Attention Deficit Disorder

ADD made the most sense. "Intrusive thoughts" were really just new things to pay attention to. The immaculate iTunes was just because I got tired of bands so quickly. The bad eye-contact was just a problem with having other things to look at. I was satisfied. It gave me an explanation for my problems and it was treatable.

Right before I moved to New York, I asked my doctor for Ritalin. He was like a fortune-teller. He said I probably had a good memory if I was able to keep my thoughts coherent. He said memories often distracted me in the present. He said I often had multiple thoughts at once. He said I fetishized Ritalin.

And then he said he'd prescribe it, but I changed my mind in the waiting room and decided not to get it. If I have an attention disorder then I also have a stubbornness disorder. If I needed medicine to fix me when I was hyperactive then I wouldn't get to enjoy all the benefits of an excited mind.

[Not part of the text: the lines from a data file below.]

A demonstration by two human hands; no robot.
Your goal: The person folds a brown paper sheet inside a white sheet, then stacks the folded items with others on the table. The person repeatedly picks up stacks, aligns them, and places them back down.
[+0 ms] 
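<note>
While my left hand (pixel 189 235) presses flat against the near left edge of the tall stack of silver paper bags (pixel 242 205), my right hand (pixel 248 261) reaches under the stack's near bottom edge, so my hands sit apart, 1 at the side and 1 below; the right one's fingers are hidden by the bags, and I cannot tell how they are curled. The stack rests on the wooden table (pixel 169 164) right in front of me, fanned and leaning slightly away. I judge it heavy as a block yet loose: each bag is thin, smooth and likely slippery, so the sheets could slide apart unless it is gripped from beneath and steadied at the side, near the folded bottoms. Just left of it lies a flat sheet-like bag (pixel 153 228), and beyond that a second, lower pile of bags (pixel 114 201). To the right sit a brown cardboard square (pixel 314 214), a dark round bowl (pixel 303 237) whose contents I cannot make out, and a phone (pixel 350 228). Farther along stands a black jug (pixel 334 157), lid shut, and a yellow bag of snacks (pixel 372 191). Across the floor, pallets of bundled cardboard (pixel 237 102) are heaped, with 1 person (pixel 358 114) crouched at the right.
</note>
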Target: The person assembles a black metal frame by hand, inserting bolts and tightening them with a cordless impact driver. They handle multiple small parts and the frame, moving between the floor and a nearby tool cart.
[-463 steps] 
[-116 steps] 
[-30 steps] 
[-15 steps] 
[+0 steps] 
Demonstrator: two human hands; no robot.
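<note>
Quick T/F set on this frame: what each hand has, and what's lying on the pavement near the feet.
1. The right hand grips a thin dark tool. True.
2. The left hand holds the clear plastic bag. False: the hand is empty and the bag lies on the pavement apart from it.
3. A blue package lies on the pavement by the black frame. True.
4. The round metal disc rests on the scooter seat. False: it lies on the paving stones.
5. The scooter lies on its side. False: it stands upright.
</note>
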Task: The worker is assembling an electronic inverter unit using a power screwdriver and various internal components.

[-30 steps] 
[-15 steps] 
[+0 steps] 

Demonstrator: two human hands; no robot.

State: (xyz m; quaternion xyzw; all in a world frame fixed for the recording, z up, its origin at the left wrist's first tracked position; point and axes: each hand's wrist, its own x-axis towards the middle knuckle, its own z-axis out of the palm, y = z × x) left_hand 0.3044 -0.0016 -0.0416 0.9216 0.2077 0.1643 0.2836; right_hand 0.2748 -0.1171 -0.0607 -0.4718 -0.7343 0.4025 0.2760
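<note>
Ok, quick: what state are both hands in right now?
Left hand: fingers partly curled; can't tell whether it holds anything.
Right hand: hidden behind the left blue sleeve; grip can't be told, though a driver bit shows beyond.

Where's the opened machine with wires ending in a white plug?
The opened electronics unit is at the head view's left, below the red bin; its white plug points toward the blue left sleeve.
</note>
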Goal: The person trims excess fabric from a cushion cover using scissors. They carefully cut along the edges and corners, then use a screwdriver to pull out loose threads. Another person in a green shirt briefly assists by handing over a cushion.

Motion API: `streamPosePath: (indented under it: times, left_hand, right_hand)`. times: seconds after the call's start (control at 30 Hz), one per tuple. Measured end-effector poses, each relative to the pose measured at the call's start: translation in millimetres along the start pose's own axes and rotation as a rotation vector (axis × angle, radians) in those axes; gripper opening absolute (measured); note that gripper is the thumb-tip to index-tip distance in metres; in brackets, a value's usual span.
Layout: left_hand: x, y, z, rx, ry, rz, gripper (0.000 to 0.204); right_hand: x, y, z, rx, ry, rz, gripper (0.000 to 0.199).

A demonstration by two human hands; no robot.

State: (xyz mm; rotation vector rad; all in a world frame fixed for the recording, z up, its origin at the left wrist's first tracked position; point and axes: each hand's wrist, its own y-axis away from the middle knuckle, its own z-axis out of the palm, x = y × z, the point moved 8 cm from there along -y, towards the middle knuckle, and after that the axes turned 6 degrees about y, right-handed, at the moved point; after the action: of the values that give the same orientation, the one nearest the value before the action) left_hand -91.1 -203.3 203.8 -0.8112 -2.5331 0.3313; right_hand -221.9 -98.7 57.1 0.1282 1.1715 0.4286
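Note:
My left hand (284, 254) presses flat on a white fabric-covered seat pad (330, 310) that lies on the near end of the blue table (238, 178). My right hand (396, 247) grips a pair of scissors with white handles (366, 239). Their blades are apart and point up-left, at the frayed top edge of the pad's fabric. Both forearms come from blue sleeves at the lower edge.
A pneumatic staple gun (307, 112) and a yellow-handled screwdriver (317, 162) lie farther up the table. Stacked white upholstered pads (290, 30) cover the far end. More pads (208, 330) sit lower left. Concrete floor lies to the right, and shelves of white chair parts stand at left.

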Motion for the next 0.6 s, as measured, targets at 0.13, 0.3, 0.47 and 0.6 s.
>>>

I decided I would just experiment with holding a train of thought as long as I could. I started by playing longer songs when I walked around with my iPod. Then I tried keeping track of my trips around town, hoping to notice where one neighborhood ended and another began. It seemed to be working pretty well. That's why I remember the rough night so clearly.

Hypochondria

After that night, I suddenly didn't have such an urge to diagnose myself. I'm not going to reproduce the details here, it's just that I realized maybe I'd be better off not telling my mind how to think about itself. If I told myself I was always going to have awkward conversations, that would be the only thing on my mind during my next conversation. I'd probably get distracted and say something weird. A self-diagnosis might give an explanation for a few little details, but then I fixate on it and start getting worse.

All this time, I'd been giving myself too much credit. Even if my ADD treatment seemed to be working, that was just another symptom. Hypochondria isn't just about imagining you're sick. It's no different to imagine you're getting better when you aren't.

Confirmation Bias

When I "had" ADD, I figured I thought about it so much because I was distractible. When I had OCD, I figured I felt compelled to think about it. When I had Asperger's, I figured I always thought strange thoughts like that. It's no wonder I like metaphors; I make them automatically, constantly. I just don't usually have a name for what I'm doing. Social scientists call it "confirmation bias," and I wonder if they worry all the time that they're falling for it.

It's not that complicated. First, hypochondria makes you notice the symptom. But if you treat that symptom by feeding it more hypochondria, then you notice more symptoms and things start to snowball. You never step back and look at your logic, because you don't have time to step back when you think you're getting worse.

But don't be afraid. It's how you cope with a world that's more complicated than you. It started when you were born. Real problems wouldn't get solved if you didn't have practice turning your imaginary problems into symptoms. And symptoms are addicted to diagnosis.